Mathieu Rostaing Tayard is one of the most talented French chefs of his generation. A chef who can’t be labelled and who dares to move on the cutting age with an elegance of a virtuoso. He will on Sunday the 8th of October create a very special Gelinaz performance together with the legendary musician David Chalmin. What does Mathieu have to say about it?
What does food mean to you and how would you describe your cuisine?
Firstly I would like to separate food and cuisine into different distinct things. Food for me has to be something to nourish the body – healthy and diverse – and something that can respect the environment and the people that we live with. Cuisine on the other hand is a way to share personal heritage and political views through food.
I think my cuisine is a construction between the experience and terroir.
I worked for ten years for many really good chefs. I started in Lyon with Nicolas Le Bec and then around 2000 I worked for Pierre Gagnaire. I worked also for Massimo Bottura, and then at Central in Peru. I learned a lot about technique and ideas and it opened my mind.

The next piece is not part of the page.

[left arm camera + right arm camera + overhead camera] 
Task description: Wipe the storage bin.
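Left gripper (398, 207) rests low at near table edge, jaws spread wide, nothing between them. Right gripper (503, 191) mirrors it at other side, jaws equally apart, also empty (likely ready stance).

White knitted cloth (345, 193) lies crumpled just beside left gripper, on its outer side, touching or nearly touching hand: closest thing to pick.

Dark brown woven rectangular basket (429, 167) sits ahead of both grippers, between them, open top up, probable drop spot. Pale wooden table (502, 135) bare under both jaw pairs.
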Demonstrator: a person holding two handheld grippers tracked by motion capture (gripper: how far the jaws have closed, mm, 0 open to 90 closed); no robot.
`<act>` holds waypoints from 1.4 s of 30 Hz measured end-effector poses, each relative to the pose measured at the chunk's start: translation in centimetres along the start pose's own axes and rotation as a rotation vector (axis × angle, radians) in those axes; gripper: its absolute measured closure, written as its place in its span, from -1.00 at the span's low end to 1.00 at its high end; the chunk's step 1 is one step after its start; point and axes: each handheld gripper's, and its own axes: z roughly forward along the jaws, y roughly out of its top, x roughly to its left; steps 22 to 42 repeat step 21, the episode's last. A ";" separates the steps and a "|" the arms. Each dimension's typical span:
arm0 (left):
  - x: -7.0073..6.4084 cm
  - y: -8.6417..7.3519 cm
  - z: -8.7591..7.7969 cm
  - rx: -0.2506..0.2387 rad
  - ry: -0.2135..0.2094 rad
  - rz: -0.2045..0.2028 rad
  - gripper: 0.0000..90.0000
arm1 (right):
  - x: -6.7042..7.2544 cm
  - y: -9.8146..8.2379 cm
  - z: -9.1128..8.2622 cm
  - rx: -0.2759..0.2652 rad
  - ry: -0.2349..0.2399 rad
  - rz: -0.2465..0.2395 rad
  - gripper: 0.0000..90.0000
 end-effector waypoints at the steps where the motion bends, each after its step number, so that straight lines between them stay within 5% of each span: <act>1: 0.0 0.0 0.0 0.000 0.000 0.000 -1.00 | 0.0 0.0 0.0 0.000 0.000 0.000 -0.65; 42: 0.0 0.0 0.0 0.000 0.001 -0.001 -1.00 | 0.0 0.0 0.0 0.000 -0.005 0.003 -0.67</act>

I opened my first restaurant when I was twenty-six years and my style has always been a mix of all these experiences. It was the moment of the great boom of the bistronomy – lots of freedom and love. In my first restaurant, I was alone in the kitchen and when you are alone, you are more direct in cooking, you focus on the most important things – flavour and technique. You don’t have time for the bullshit. This is how my cuisine developed. The other important thing is that I wish everybody would be able to afford my cuisine – it shouldn’t be too expensive. I have also been raised in a family that cares about nature and ecology, so these are other factors defining my cuisine. I have opened new restaurants afterwards, but always stayed loyal to these values. Now I have gathered even more experience and I am also more precise.

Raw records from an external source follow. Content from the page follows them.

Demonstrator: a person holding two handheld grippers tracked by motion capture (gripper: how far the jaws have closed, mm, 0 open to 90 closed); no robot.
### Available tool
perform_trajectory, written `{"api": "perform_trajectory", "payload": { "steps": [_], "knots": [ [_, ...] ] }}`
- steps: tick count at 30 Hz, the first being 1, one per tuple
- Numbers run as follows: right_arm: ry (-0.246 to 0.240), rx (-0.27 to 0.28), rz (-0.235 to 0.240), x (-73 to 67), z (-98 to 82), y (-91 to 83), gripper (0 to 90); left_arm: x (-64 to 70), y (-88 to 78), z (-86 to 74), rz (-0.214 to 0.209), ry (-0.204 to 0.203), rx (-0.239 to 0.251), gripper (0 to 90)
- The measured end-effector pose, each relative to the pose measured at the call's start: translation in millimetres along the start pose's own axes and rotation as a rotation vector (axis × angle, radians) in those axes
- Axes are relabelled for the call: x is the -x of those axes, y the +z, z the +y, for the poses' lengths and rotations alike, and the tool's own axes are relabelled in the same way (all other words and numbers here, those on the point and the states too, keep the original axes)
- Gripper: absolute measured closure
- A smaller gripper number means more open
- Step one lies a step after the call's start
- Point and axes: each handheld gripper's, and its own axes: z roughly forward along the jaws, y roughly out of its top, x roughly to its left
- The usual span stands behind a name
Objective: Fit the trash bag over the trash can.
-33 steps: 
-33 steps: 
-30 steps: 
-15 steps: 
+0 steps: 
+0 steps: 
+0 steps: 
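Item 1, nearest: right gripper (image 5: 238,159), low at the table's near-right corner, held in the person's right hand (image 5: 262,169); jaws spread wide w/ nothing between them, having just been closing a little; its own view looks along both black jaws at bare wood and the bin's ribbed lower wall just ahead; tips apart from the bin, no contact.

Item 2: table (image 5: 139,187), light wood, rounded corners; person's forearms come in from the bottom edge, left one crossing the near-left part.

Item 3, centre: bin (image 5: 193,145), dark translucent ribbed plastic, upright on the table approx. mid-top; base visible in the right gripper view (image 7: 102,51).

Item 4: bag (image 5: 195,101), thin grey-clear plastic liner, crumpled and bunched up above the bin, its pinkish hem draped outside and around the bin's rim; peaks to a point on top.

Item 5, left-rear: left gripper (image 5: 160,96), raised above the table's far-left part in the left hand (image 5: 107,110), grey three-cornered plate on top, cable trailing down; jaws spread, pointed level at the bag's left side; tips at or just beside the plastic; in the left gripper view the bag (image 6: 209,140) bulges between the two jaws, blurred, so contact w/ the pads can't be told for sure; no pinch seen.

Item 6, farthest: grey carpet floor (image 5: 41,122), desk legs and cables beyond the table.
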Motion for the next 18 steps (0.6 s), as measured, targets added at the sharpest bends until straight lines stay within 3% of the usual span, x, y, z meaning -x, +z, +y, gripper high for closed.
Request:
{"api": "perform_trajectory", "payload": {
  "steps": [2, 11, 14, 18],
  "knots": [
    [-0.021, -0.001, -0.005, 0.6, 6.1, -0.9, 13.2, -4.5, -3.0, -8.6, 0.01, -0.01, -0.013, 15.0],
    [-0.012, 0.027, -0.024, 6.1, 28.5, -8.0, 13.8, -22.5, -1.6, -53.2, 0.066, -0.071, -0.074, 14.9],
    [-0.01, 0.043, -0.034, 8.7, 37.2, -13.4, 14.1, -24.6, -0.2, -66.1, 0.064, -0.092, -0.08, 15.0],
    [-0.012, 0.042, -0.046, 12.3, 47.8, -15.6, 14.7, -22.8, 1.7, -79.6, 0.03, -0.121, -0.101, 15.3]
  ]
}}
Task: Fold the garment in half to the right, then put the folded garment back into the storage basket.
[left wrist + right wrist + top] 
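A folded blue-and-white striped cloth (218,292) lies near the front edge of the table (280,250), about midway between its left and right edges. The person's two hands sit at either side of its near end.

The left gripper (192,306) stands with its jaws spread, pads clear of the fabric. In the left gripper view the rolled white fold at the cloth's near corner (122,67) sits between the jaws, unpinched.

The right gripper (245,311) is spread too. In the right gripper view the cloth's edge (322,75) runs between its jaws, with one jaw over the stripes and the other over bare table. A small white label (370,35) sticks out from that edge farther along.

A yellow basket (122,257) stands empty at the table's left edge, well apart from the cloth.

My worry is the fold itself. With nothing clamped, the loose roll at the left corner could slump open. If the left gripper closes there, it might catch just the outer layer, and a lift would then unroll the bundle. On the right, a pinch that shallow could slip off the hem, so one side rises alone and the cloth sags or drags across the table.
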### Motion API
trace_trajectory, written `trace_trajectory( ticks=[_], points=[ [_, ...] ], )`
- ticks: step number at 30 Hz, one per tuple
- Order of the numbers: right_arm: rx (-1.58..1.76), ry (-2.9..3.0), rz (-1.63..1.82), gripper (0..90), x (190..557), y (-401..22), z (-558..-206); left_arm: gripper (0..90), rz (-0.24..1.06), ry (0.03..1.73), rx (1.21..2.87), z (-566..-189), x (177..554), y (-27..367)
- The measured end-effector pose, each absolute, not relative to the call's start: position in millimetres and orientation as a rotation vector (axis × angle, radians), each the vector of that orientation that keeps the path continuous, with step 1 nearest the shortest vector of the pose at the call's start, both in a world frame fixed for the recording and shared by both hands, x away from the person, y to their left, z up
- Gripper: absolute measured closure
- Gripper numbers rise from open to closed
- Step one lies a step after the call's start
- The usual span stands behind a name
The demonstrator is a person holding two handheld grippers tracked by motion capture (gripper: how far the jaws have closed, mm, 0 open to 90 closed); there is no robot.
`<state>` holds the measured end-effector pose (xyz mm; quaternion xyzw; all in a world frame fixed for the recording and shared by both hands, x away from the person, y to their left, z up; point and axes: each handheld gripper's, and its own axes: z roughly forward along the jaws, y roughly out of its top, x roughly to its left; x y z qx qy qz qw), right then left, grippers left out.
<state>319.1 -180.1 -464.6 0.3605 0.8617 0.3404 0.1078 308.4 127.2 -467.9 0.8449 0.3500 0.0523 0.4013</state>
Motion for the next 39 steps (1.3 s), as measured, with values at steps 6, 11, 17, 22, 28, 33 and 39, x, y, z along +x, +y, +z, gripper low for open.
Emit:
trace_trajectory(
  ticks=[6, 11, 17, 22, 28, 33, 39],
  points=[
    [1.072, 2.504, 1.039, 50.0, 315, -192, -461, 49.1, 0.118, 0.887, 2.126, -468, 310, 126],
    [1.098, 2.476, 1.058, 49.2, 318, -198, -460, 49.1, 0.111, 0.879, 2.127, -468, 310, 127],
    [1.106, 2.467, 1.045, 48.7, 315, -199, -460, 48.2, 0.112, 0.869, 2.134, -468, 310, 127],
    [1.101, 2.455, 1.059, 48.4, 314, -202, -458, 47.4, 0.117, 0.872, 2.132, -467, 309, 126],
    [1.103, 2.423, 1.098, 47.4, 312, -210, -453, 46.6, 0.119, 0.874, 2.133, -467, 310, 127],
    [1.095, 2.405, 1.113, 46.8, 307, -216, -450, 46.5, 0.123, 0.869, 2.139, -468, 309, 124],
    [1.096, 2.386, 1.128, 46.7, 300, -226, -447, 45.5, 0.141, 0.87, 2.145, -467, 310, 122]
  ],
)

Also, now I live in the Basque Country. I decided to move here for a few reasons – first for a better life for my family and then for the produce.
Here it’s hot, especially in the last years, so we have a wide variety of citrus fruits, chillies … a wealth of strong flavours. We have the sea, the mountains, the rich culture of the Basque Country and from the north the more classical French culture. We are in the middle of all this. And with all this great produce from the sea and the mountains, it’s clear we are very ingredient-focused.

And music?
Music has always been present in my life – it’s another dimension that goes along my day at work and in my private life. I was born in 1982 and grew up with the hip-hop culture which was very strong in Lyon. On the other side, Lyon also has a very strong electronic scene and hosts a big festival of electronic music, one of the most important in France, called Nuits Sonores and I love electronic music.

How do you see David’s music and how does it communicate with your restaurant and the food you create?
David is an immensely talented musician with a huge culture about his craft and I see my approach to cooking is very close to his approach to his art. We both share a love for minimalism, an open mind and savoir-faire and we always try to evolve and improve what we do.
I met David through a friend, a winemaker. Bryce Dessner came to do a recording in David’s studio and they also visited my friend who is a winemaker. I have always been a big fan of The National and when our gynaecologists suggested we choose an album to play once a day during the pregnancy and then again when my wife was giving birth, to comfort the baby, I chose “High Violet” by The National and this became a very special music for us. A month after the opening of Sillon Bryce came to dine. Meeting David and Bryce after this was so meaningful for me and my family. Then David and many of his friends and colleagues started coming to Sillon for dinner and drinks and now you see, we are doing Gelinaz together with David.